Lectio Divina is a method to reading Scripture that supports and assists the reader to listen for God to speak and guide in the current moment. It is much more than simply reading words off the page, but rather, Lectio Divina is “divine reading” or “sacred reading.” This process and method of reading and meditation produces deep and intimate times spent with God, listening, learning, and delighting in Him. The Psalmist said, “But their delight is in the law of the Lord, and on his law they meditate day and night” (Psalm 1:2 NRSV).
Lectio Divina includes four phases within its practice, which include: lectio – read, mediatio – reflect, oratio – respond, and contemplatio – rest. These four stages take time and attention; something not to be rushed. This is quality time spent learning and gathering from God; deepening and strengthening one’s relationship with Him through communication. On this topic, Jan Johnson stated: “a relational view of God views Scripture reading as a place of meeting God for real interactive conversation. Therefore, we read Scripture unhurriedly and attentively. We are attentive to what God is saying to us in the passage” (Johnson 2017, 47).
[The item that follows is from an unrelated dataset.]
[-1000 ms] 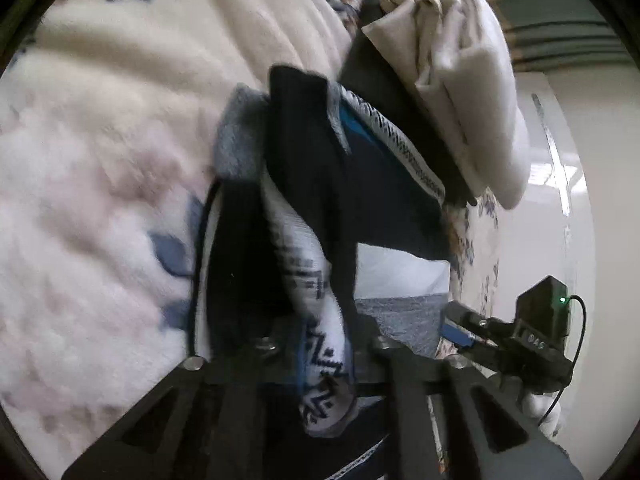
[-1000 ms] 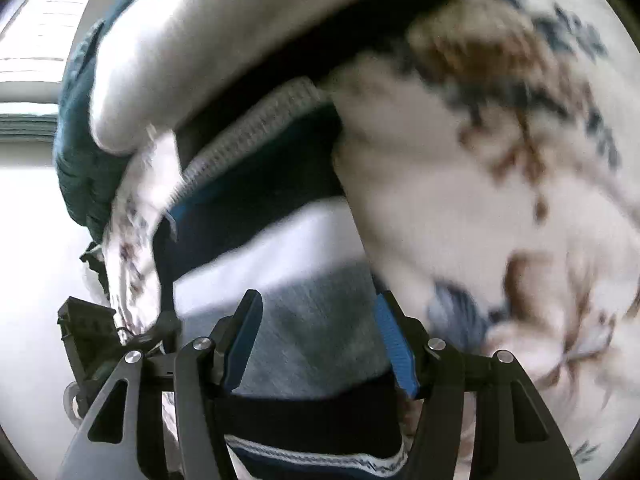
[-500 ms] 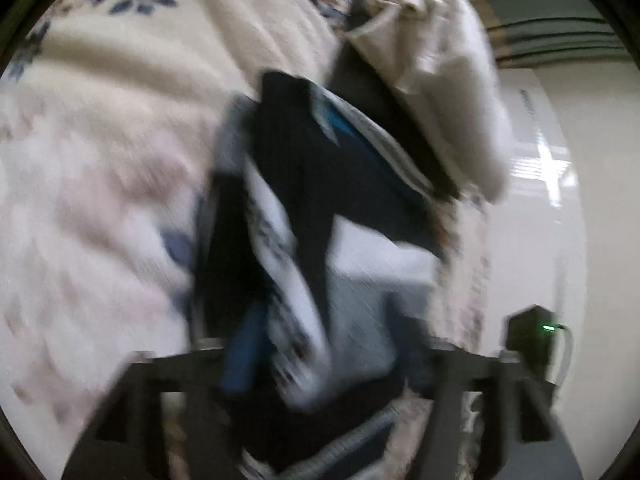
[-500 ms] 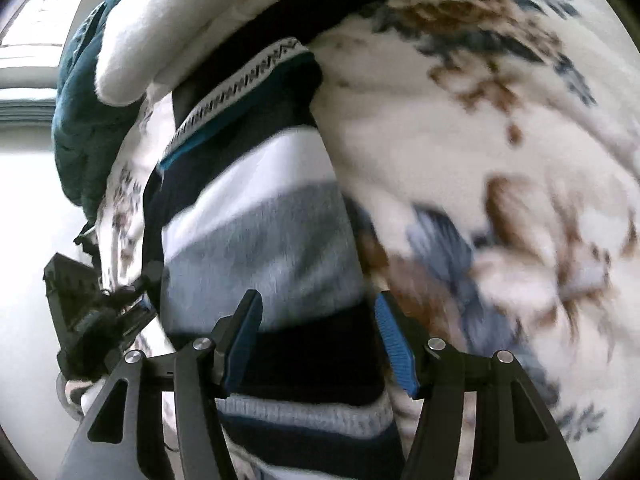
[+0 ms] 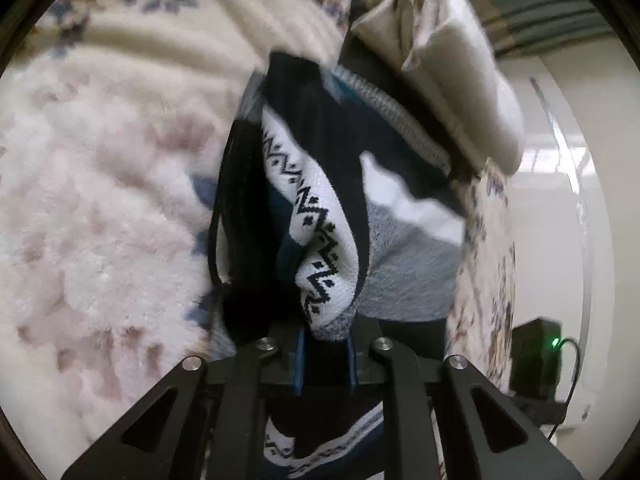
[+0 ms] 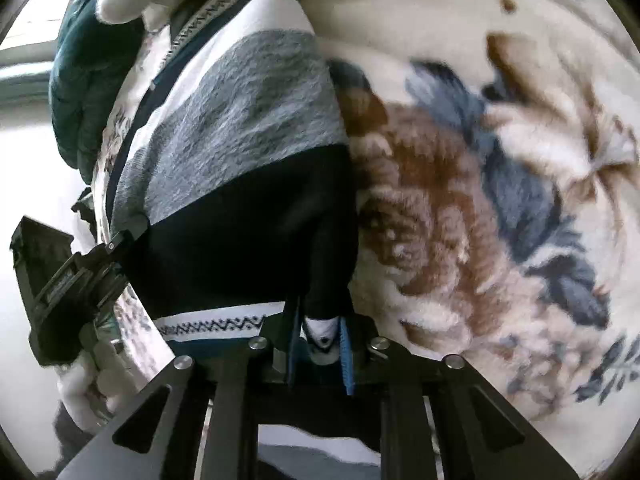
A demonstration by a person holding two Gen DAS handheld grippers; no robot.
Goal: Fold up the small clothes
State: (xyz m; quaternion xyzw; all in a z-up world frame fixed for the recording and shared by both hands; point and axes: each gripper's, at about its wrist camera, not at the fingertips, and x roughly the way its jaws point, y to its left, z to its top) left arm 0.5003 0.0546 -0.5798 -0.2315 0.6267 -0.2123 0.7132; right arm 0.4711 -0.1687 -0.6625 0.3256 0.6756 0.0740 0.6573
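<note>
Both grippers have just been closing; the left gripper (image 5: pixel 324 354) now pinches a patterned fold of the striped knit sweater (image 5: pixel 404 264), the right gripper (image 6: pixel 320 354) its hem edge; that sweater lies on a floral fleece blanket (image 6: pixel 500 184) beside a cream garment (image 5: pixel 452 80).

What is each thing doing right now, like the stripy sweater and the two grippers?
Striped sweater: bunched up on the blanket, pinched by both grippers.
Left gripper: just closed, clamped on a patterned fold of the sweater.
Right gripper: just closed, clamped on the sweater's edge.
Floral blanket: spread out under the sweater.
Cream cloth: folded, lying beyond the sweater.
</note>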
For many Christians, reading the Bible is something common and understood. Yet, Lectio Divina is different and unique. Rather than gobbling down large sections of the Bible at a time, the reader spends time with less than ten verses, spending quality time with them and following the reading with heart-felt meditation and even imaginative contemplation. Richard Foster says that “…reflection defines the significance of what we are studying. To reflect, to ruminate, on the events of our time leads us to the inner reality of those events. Reflection brings us to see things from God’s perspective” (Foster 1998, 66).
The newly released CEB Lectio Divina Prayer Bible is a wonderful supplement and means to practicing Lectio Divina (sacred reading, devotional reading) in one’s life. The Bible includes areas of reading, praying, and acting upon small sections, usually chapter by chapter, of Scripture. This allows the reader to avoid speed-reading, or attempting to read large sections at a time, but instead taking their time and using Scripture to savor one’s time with God.
After this time of reading and reflecting on how God is connecting with the reader through this particular Scripture, there is a time to pause, and respond if necessary. During this process, God is active, God is offering an invitation to allow emotion and pray to flow from one’s heart.
The author of Hebrews said: “Indeed, the word of God is living and active, sharper than any two-edged sword, piercing until it divides soul from spirit, joints from marrow; it is able to judge the thoughts and intentions of the heart” (Heb 4:12 NRSV). Engaging God through Scripture allows for an intimate, heartfelt, transformative, relational experience with Him, followed by devoted rest. Jan Johnson stated: “God speaks to people, speaks to them well, and speaks to them exactly what they need to hear today. We can rejoice that we exist; we can rest in the assurance that we are loved and known by the God of the universe” (Johnson 2017, 53).
The current speed and quantity of reading by many people is far too fast and large to truly hear with the ear of the heart. The CEB Lectio Divina Prayer Bible reminds us and guides us into a slower, more intimate approach to spending time with God in Scripture. The benefits of laying down one’s agenda, submitting one’s time and energy to Scripture, and listening to the voice of God, are abundant through Lectio Divina.
I highly recommend this Bible.
*Foster, Richard. 1998. Celebration of Discipline. San Francisco, CA: HarperCollins Publishers.
*Johnson, Jan. 2017. When the Soul Listens. Colorado Springs, CO: NavPress.